(Entries provided begins)

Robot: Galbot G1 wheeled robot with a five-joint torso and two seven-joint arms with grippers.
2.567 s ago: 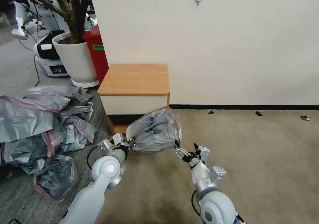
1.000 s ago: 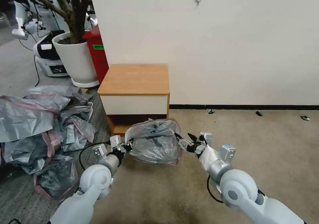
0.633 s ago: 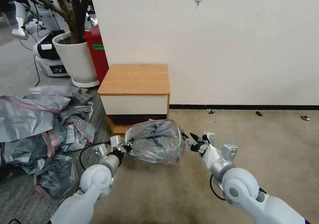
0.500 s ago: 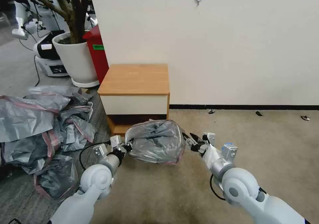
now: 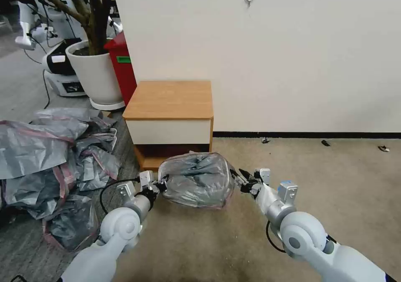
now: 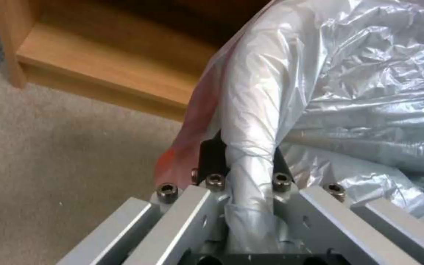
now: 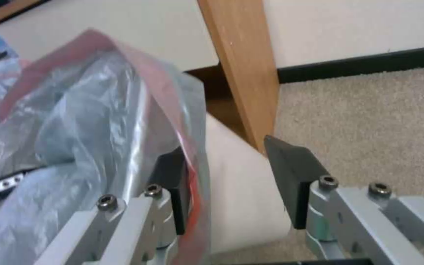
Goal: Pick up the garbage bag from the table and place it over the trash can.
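Note:
The garbage bag (image 5: 196, 179), grey and crinkly with a pinkish-red rim, is stretched low in front of the table (image 5: 169, 100), between both grippers. My left gripper (image 5: 161, 184) is shut on a twisted fold of the bag (image 6: 248, 121) at its left side. At the bag's right side my right gripper (image 5: 240, 178) stands open. One finger (image 7: 175, 191) sits inside the red rim (image 7: 173, 106). The cream wall of the trash can (image 7: 241, 191) lies between the two fingers. In the head view the bag hides the trash can.
A heap of similar grey bags (image 5: 46, 156) lies on the floor at the left. Behind it stand a white plant pot (image 5: 96, 75) and a red bin (image 5: 123, 64). Open carpet (image 5: 326, 177) stretches to the right, up to the wall.
Both arms have reached forward and lower, and the bag has come down and spread wider. In the last second the right gripper slid slightly to the right.

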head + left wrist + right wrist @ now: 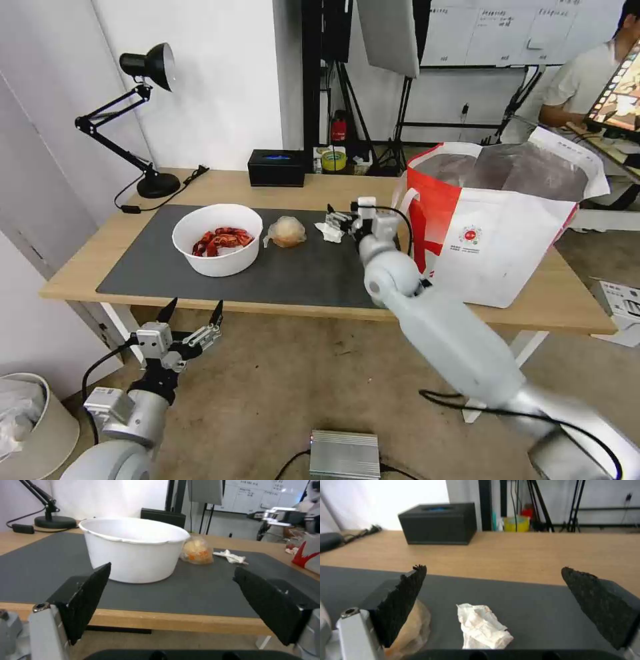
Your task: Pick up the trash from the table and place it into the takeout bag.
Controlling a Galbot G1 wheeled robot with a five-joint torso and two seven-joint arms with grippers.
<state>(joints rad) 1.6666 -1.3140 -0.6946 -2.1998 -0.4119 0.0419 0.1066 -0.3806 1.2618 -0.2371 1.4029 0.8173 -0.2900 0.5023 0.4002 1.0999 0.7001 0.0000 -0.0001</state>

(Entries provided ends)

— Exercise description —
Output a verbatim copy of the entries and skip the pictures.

— Exercise answer —
Robot: Galbot G1 wheeled robot with a five-joint torso and two seven-joint arms with grippers.
2.567 s ago: 
1.000 s ago: 
0.633 s ago: 
0.500 s ago: 
now: 
now: 
now: 
Goal: Pick up the garbage bag from the table and place it over the trash can.
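Note:
The garbage bag (image 5: 196, 179), grey and crinkly with a pinkish-red rim, is stretched low in front of the table (image 5: 169, 100), between both grippers. My left gripper (image 5: 161, 184) is shut on a twisted fold of the bag (image 6: 248, 121) at its left side. At the bag's right side my right gripper (image 5: 240, 178) stands open. One finger (image 7: 175, 191) sits inside the red rim (image 7: 173, 106). The cream wall of the trash can (image 7: 241, 191) lies between the two fingers. In the head view the bag hides the trash can.
A heap of similar grey bags (image 5: 46, 156) lies on the floor at the left. Behind it stand a white plant pot (image 5: 96, 75) and a red bin (image 5: 123, 64). Open carpet (image 5: 326, 177) stretches to the right, up to the wall.
Both arms have reached forward and lower, and the bag has come down and spread wider. In the last second the right gripper slid slightly to the right.
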
head + left wrist + right wrist @ now: 
Your task: Pick up the trash from the table and place it into the takeout bag.
Controlling a Galbot G1 wheeled robot with a five-joint torso and two seven-joint arms with grippers.
<state>(joints rad) 1.6666 -1.3140 -0.6946 -2.1998 -0.4119 0.0419 0.1066 -0.3806 1.2618 -0.2371 1.4029 0.8173 -0.2900 0.5023 0.4002 1.0999 0.7001 0.0000 -0.0001</state>

There is no more output for this exercise.